BEGIN

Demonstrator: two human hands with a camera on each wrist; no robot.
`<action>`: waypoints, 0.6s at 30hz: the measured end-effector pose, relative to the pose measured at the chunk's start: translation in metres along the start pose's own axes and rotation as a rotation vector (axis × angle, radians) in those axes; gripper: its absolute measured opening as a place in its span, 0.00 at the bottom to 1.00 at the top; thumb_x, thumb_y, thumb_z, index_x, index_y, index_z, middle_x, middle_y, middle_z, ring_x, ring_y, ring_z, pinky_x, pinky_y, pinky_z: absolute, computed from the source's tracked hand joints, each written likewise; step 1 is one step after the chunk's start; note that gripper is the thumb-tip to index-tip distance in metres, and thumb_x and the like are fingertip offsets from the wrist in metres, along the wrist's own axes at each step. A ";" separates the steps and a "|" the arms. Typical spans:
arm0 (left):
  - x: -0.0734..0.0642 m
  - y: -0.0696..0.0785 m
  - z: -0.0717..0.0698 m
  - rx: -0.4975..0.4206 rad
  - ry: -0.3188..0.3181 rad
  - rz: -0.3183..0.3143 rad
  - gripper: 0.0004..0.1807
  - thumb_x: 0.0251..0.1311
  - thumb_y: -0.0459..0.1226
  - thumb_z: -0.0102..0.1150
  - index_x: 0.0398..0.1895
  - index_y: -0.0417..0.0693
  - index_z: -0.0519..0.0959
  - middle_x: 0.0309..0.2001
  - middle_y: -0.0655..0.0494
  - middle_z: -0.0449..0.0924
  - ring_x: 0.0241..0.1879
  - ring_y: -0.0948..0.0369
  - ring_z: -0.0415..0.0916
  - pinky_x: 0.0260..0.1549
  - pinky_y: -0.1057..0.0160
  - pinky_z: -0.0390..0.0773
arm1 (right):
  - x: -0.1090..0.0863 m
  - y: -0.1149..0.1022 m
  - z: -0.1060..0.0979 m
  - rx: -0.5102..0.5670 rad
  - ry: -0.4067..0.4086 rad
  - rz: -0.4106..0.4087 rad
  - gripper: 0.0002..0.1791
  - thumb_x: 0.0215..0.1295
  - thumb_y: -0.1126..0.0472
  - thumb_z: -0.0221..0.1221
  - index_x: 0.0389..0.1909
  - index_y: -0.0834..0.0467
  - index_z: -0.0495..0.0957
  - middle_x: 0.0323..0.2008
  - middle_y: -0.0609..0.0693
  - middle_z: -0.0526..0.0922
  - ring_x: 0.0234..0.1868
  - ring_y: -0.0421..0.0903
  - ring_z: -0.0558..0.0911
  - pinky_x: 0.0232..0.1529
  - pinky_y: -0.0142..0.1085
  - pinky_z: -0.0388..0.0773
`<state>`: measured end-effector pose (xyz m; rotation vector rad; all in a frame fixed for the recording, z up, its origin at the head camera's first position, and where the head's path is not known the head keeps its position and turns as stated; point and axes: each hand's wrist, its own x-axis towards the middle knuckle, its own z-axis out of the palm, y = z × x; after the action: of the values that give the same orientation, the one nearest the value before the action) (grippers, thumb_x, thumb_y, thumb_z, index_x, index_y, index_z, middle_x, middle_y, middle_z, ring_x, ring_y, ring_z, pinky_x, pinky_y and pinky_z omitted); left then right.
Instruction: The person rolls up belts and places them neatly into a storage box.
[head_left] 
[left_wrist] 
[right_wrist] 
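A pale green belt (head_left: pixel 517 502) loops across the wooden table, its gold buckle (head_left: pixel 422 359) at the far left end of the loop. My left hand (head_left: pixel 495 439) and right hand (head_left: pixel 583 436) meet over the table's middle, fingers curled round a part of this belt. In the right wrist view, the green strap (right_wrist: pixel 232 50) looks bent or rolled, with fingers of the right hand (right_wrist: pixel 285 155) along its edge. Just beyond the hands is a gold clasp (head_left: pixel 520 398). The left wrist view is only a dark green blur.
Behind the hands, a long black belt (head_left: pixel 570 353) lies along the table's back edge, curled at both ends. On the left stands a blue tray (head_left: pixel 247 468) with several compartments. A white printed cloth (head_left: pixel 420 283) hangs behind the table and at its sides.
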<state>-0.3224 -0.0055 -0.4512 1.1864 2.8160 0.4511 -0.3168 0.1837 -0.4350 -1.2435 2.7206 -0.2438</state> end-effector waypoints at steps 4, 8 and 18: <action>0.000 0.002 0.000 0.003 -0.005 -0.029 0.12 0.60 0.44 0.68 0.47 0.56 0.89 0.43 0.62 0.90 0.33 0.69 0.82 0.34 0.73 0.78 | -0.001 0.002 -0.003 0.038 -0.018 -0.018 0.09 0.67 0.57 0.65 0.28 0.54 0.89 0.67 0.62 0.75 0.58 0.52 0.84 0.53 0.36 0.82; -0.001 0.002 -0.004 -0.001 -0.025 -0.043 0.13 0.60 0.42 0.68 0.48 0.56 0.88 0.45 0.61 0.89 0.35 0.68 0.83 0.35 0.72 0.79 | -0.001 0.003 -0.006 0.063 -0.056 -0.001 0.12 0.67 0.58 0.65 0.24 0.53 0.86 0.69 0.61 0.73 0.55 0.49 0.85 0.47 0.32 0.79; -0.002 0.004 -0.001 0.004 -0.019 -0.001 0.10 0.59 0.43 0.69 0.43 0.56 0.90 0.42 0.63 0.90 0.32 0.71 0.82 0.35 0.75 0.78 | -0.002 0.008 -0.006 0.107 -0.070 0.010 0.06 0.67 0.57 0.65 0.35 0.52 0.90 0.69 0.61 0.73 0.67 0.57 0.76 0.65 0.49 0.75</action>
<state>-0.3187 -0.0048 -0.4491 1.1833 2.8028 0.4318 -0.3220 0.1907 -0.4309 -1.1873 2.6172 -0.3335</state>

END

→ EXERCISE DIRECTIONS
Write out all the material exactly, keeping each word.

→ OUTPUT OF THE EXERCISE
Demonstrator: two human hands with a camera on each wrist; no robot.
`<action>`: waypoints, 0.6s at 30hz: the measured end-effector pose, relative to the pose measured at the chunk's start: translation in metres along the start pose's own axes and rotation as a rotation vector (axis × angle, radians) in those axes; gripper: its absolute measured opening as a place in its span, 0.00 at the bottom to 1.00 at the top; thumb_x, thumb_y, thumb_z, index_x, index_y, index_z, middle_x, middle_y, middle_z, ring_x, ring_y, ring_z, pinky_x, pinky_y, pinky_z: absolute, computed from the source's tracked hand joints, each written likewise; step 1 is one step after the chunk's start; note that gripper is the thumb-tip to index-tip distance in metres, and thumb_x and the like are fingertip offsets from the wrist in metres, along the wrist's own axes at each step. A ";" separates the steps and a "|" the arms. Typical spans:
arm0 (left):
  - x: -0.0734..0.0642 m
  - y: -0.0696..0.0785 m
  - z: -0.0717..0.0698 m
  - rx: -0.4975..0.4206 rad
  - ry: -0.3188..0.3181 rad
  - rz: -0.3183..0.3143 rad
  - gripper: 0.0004..0.1807
  - thumb_x: 0.0251..0.1311
  - thumb_y: -0.0459..0.1226
  - thumb_z: -0.0102..0.1150
  - index_x: 0.0398..0.1895
  - index_y: -0.0417..0.0693
  - index_z: -0.0519..0.0959
  - middle_x: 0.0309..0.2001
  - middle_y: -0.0655..0.0494
  - middle_z: -0.0449..0.0924
  - ring_x: 0.0241..0.1879
  - ring_y: -0.0948..0.0369
  - ring_z: -0.0415..0.0916
  - pinky_x: 0.0260..0.1549
  - pinky_y: -0.1057..0.0160
  - pinky_z: -0.0390..0.0773
arm1 (right):
  - x: -0.1090..0.0863 m
  - y: -0.1149..0.1022 m
  - z: -0.1060..0.0979 m
  - rx: -0.5102..0.5670 rad
  - ry: -0.4067..0.4086 rad
  - rz: -0.4106..0.4087 rad
  - gripper: 0.0002..0.1791
  - thumb_x: 0.0215..0.1295
  - thumb_y: -0.1126..0.0472
  - thumb_z: -0.0221..0.1221
  - index_x: 0.0389..0.1909
  - index_y: -0.0834..0.0467
  - index_z: -0.0495..0.0957
  - middle_x: 0.0323..0.2008
  - middle_y: -0.0609..0.0693
  - middle_z: -0.0526..0.0922
  - ring_x: 0.0234..0.1868
  - ring_y: -0.0421..0.0903
  - ring_z: -0.0558..0.0911
  - pinky_x: 0.0232..0.1529
  - pinky_y: -0.0142..0.1085
  - pinky_z: -0.0388..0.0773
`<state>`: measured end-effector pose (xyz m; rotation vector rad; all in a frame fixed for the recording, z up, its origin at the head camera's first position, and where the head's path is not known the head keeps its position and turns as stated; point and axes: each hand's wrist, its own x-axis towards the middle knuckle, its own z-axis out of the palm, y = z × x; after the action: of the values that give the same orientation, the one nearest the value before the action) (grippers, thumb_x, thumb_y, thumb_z, index_x, index_y, index_z, middle_x, middle_y, middle_z, ring_x, ring_y, ring_z, pinky_x, pinky_y and pinky_z omitted); left then right.
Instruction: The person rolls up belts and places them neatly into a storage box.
[head_left] 
[left_wrist] 
[right_wrist] 
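A pale green belt (head_left: pixel 517 502) loops across the wooden table, its gold buckle (head_left: pixel 422 359) at the far left end of the loop. My left hand (head_left: pixel 495 439) and right hand (head_left: pixel 583 436) meet over the table's middle, fingers curled round a part of this belt. In the right wrist view, the green strap (right_wrist: pixel 232 50) looks bent or rolled, with fingers of the right hand (right_wrist: pixel 285 155) along its edge. Just beyond the hands is a gold clasp (head_left: pixel 520 398). The left wrist view is only a dark green blur.
Behind the hands, a long black belt (head_left: pixel 570 353) lies along the table's back edge, curled at both ends. On the left stands a blue tray (head_left: pixel 247 468) with several compartments. A white printed cloth (head_left: pixel 420 283) hangs behind the table and at its sides.
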<state>-0.3224 -0.0055 -0.4512 1.1864 2.8160 0.4511 -0.3168 0.1837 -0.4350 -1.2435 2.7206 -0.2438</state> end-effector waypoints at steps 4, 8 and 18: <action>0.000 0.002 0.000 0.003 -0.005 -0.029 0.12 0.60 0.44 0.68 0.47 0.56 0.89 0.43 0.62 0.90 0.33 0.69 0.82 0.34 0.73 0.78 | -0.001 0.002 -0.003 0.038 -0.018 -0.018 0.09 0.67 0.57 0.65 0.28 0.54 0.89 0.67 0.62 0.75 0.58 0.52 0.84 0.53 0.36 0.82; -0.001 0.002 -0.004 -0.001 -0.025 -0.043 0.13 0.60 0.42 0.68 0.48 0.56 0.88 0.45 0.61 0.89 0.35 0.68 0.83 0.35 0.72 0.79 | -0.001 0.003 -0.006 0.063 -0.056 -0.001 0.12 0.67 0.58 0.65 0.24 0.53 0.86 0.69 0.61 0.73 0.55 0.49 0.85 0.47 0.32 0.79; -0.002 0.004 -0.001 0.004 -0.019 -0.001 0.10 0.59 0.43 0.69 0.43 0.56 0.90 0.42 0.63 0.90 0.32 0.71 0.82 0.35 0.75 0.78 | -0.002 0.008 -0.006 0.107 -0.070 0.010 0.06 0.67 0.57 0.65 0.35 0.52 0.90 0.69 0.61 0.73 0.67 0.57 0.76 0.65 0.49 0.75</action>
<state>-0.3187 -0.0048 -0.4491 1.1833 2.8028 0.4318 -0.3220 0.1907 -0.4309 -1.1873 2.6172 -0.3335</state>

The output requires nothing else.